How do i increase the file limit for the asterisk daemon on my ubuntu computer? When I login as root and use the ulimit, it says unlimited already. I can't login as asterisk because that user doesn't have shell access, it's just a daemon.

I can see in /proc/<asterisk proc id>/limits the current Max open files is 1024. I want to double that.

I even went into /etc/security/limit.conf and added

asterisk soft nofile 2048
asterisk hard nofile 2048
@asterisk soft nofile 2048
@asterisk hard nofile 2048

THen I reboot server. Still, the max open files is 1024.

What else can I do?

6 Answers 6

5

You could always edit the /etc/init.d/asterisk file and prepend ulimit -n 2048 to the top.

This is the same process that MySQL, Varnish and a few others use.

3
  • superb!!! it wored May 18, 2013 at 12:28
  • @Ben Lessani. May i know where to paste 'ulimit -n 2048' in /etc/init.d/asterisk file. Inside start function or outside all methods? Jan 19, 2016 at 10:57
  • At the top of the script, after the LSB data Jan 19, 2016 at 10:58
3

For Asterisk running under systemd (e.g. on Debian 9), you need to create a systemd override file:

mkdir /etc/systemd/system/asterisk.service.d/

Create /etc/systemd/system/asterisk.service.d/override.conf with the following contents:

[Service]
LimitNOFILE=100000

Reload the unit:

systemctl daemon-reload

Restart Asterisk:

systemctl restart astertisk

Check the limit:

cat /proc/<your asterisk PID>/limits | grep '^Max open files'
2

I had this exact issue for anyone stumbling across this in the future (is it chrome?)

The system that I was having the issue on was Debian rather than Ubuntu, but hey, close enough.

I had to use the following in '/etc/security/limits.conf' to get it working, as specifying the user & group didn't work.

*               soft    nofile          10240
*               hard    nofile          10240

Logging in and out again applies this change.

1
  • What does logging in and out have to do with a specific running daemon? Do you mean "restart the service", or...?
    – Tom Wadley
    Sep 19, 2014 at 10:05
2

In Asterisk 11 (I've not checked others) this is set with the maxfiles directive in the [general] section of asterisk.conf. None of the other answers worked for me on Debian.

1

It is better to edit the configurations in /usr/sbin/safe_asterisk instead on editing init.d script.
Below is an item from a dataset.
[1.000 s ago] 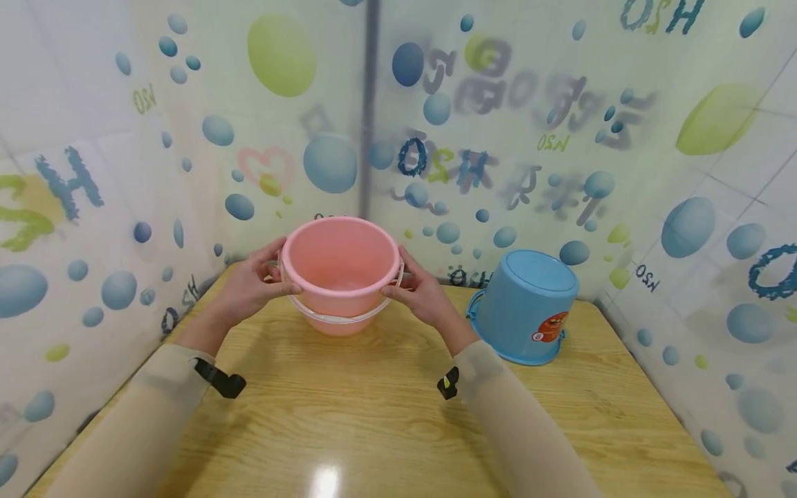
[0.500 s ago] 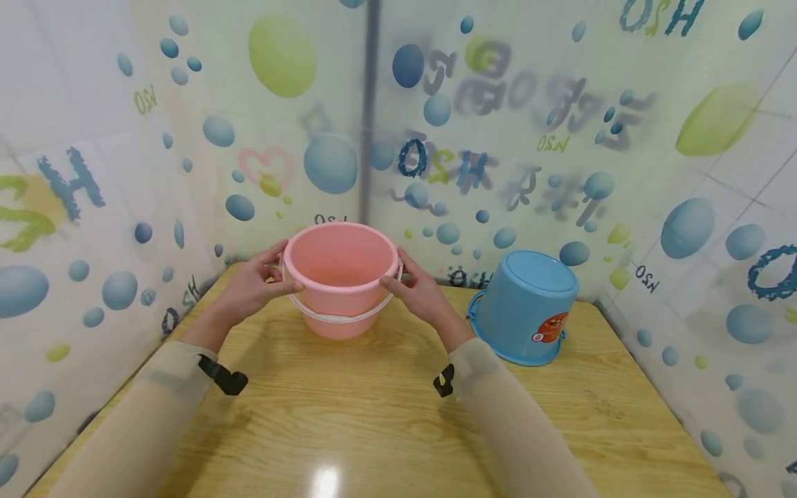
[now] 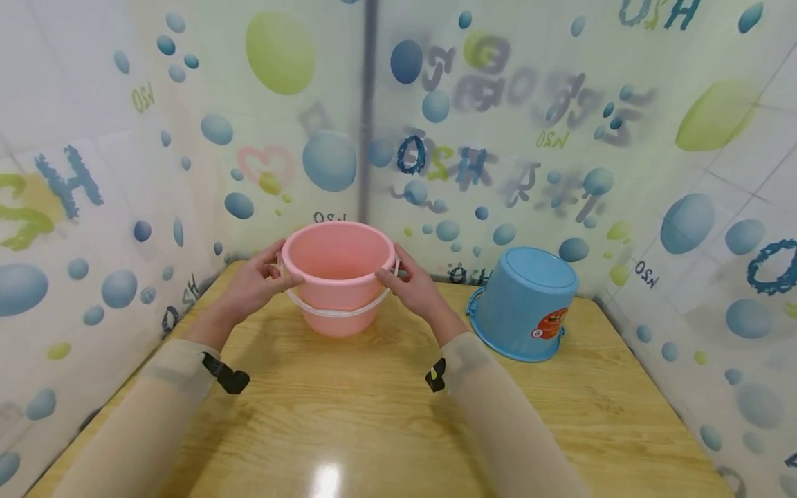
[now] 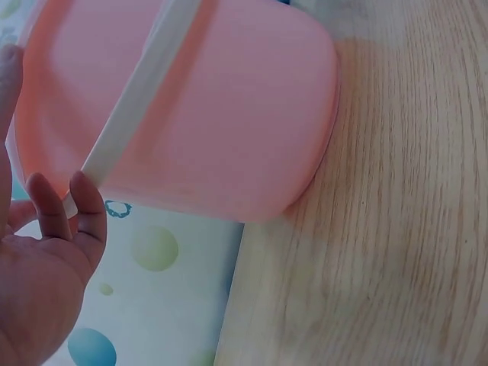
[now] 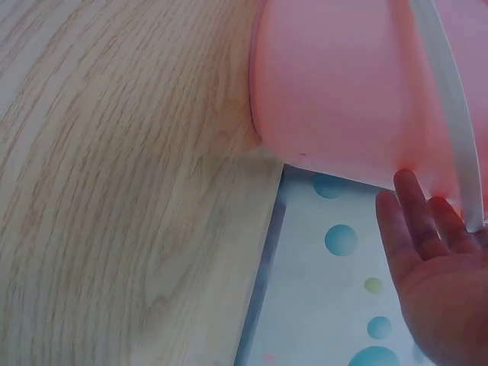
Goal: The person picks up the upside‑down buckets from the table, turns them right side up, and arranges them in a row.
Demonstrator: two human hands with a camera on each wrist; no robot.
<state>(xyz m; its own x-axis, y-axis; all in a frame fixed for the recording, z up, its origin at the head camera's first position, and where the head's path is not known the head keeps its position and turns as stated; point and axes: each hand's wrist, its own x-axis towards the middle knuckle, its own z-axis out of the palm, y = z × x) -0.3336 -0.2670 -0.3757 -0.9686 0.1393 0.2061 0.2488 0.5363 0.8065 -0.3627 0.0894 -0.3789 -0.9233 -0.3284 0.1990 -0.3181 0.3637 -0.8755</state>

you can set many parameters (PRIORITY, SYSMAXFILES, MAXFILES ...). Uncomment SYSMAXFILES and MAXFILES; and increase their values.

3
  • Directly edit the executable? Then the changes will be lost the next time the executable gets updated. Configuration changes should go in config files. Nov 21, 2014 at 16:22
  • That's no more of an executable than is /etc/rc.d/init.d/asterisk which was accepted, so, have an upvote. I find this method to be rather reliable.
    – dougBTV
    Aug 20, 2015 at 19:13
  • @ItsMe; I Think you have the best answer, i have tried all other alternatives without success, but your solution is radical and clean. Thank's
    – elhadi d
    Nov 30, 2016 at 8:43
1

Here is an easy way to increase ulimit value in asterisk.

Go to this file. /etc/asterisk/asterisk.conf

[options]
internal_timing = no
maxfiles = 999999

paste above line is asterisk.conf file then execute below commands.

asterisk -rx "core restart now"
asterisk -rx "ulimit descriptors"

Output

Number of file descriptors (descriptors) is limited to 999999.